One of the volumes, of Hearst's Boston Record, covers the Morro Castle maritime disaster in 1934, and each succeeding edition from that day is more sensational than the next in the way it plays the story, complete with wirephotos, interviews with survivors, speculation on the cause of the accident, and huge, screaming headlines. In looking at it I'm struck by how similar it is to watching a news story develop on CNN.com, Fox News, or any of the other tabloidy news webites.
As for playing up "bad" news, I need only point to the content of the mass-appeal daily papers of the Era. The highest-circulation paper in the country thruout the Era was the tabloid New York Daily News, which was never known for its restraint. Other tabs, like the New York Daily Mirror, the Boston Record, the Chicago Times, and the Los Angeles Mirror, were among the higher-circulation papers as well, and maintained a similar focus on crime, sex, gossip, and scandal in their news columns. The broadsheet Hearst papers, which blanketed the country, were little better.
The more that one studies history, the more one realizes that "moral clarity," at least in a societal sense, never existed. Improved communication has forced more honesty, and the more knowledgeable one becomes, the more one realizes that past which we are inclined to view through rose colored glasses, never existed either.
The last episode of "MASH"? I saw the original film in 1970 and I watched it while sitting on the mud at an outdoor GI theater in a place called Long Binh in what was then still the Republic of South Vietnam. ...
And then there's the Chicago Tribune, which, thruout the Era, was possibly the worst daily newspaper in the country, known for its flagrant suppression and fabrication of news when it suited Colonel McCormick's purposes and its verging-on-pro-Nazi editorial columns. The Daily Worker had a better journalistic reputation than the Tribune in those days.

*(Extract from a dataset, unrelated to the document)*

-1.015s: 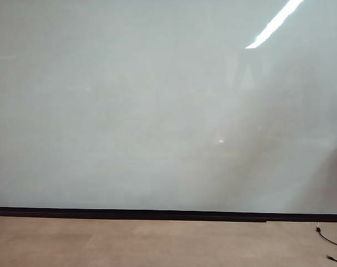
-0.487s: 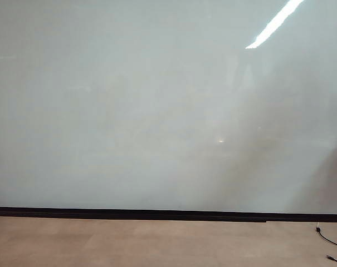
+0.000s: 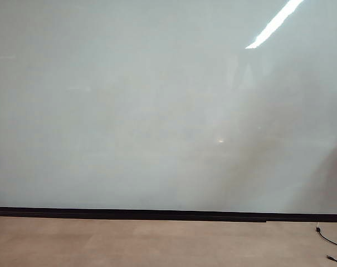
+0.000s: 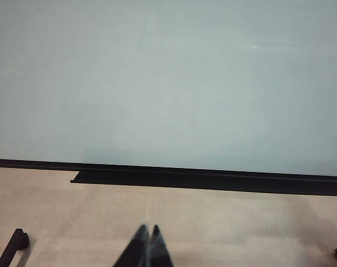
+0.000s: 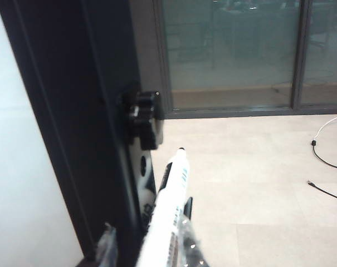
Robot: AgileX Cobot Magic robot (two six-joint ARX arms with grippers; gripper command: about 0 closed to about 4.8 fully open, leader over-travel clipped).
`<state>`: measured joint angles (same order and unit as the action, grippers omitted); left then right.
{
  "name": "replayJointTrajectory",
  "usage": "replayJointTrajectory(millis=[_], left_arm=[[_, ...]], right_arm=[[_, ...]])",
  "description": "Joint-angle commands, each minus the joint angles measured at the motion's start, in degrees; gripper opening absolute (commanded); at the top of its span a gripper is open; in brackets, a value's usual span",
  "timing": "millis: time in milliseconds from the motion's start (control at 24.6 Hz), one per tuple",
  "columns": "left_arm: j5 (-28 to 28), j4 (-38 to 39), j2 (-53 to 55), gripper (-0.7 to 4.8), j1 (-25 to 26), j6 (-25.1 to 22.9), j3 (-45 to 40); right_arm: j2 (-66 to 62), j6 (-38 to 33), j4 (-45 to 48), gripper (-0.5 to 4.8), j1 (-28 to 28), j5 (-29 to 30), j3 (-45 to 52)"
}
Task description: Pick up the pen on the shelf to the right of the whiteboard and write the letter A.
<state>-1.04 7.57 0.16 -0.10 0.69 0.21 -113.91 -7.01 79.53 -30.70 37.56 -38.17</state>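
Gripping pen [image 5: 169, 211], right hand [image 5: 157, 253] shows in wrist view only.

The whiteboard [image 3: 157, 111] stands upright and fills almost all of the exterior view, with the floor [image 3: 157, 242] in front of it and a cable [image 3: 331, 240] lying on the floor at the far right. Neither arm shows there. The left gripper [image 4: 146, 245] hangs over the floor in front of the board's lower edge, well apart from it, its fingers [image 4: 136, 250] pressed together. The right gripper [image 5: 162, 245] is just beside the board's side frame [image 5: 73, 122], its fingers clamped on the pen [image 5: 169, 208], which sticks out beyond them, close to a knob [image 5: 140, 111] on the frame.
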Motion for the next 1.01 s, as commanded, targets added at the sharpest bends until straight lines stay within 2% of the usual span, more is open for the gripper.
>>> replayJointTrajectory(millis=[41, 122, 162, 812, 1015], left_arm=[[-0.26, -0.35, 0.02, -0.04, 0.0, -0.24, 0.17], [-0.26, -0.35, 0.02, -0.04, 0.0, -0.24, 0.17], [-0.26, -0.35, 0.02, -0.04, 0.0, -0.24, 0.17], [-0.26, -0.35, 0.02, -0.04, 0.0, -0.24, 0.17], [-0.26, -0.35, 0.02, -0.04, 0.0, -0.22, 0.17]], right_arm=[[0.31, -0.37, 1.31, 0.81, -0.04, -0.09, -0.28], [0.31, -0.55, 1.33, 0.01, -0.09, -0.09, -0.28], [0.31, -0.55, 1.33, -0.06, -0.09, -0.09, -0.28], [2.12, -0.59, 1.51, -0.06, -1.51, -0.72, -0.24], [3.23, -0.37, 1.55, -0.06, -1.77, -11.74, 2.95]])
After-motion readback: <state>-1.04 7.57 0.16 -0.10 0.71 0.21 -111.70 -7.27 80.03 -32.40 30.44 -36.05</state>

Have to agree with this. In the age of innocence, Catholic priests were doing unspeakable things to alter boys, as were their Anglian counterparts and many celebrities too. The difference back then was, nobody knew, or would ever believe the child. Poor kid knew he would get a beating for telling lies. Politicians were on the take and business leaders were as avaricious as they are today. It was always there, but without the level of communication or the advances in criminal science, who would ever know?
Great movie. I'm a big Altman fan, and "MASH" is among his best.
He despised the TV series, by the way. I believe that time will bear him out.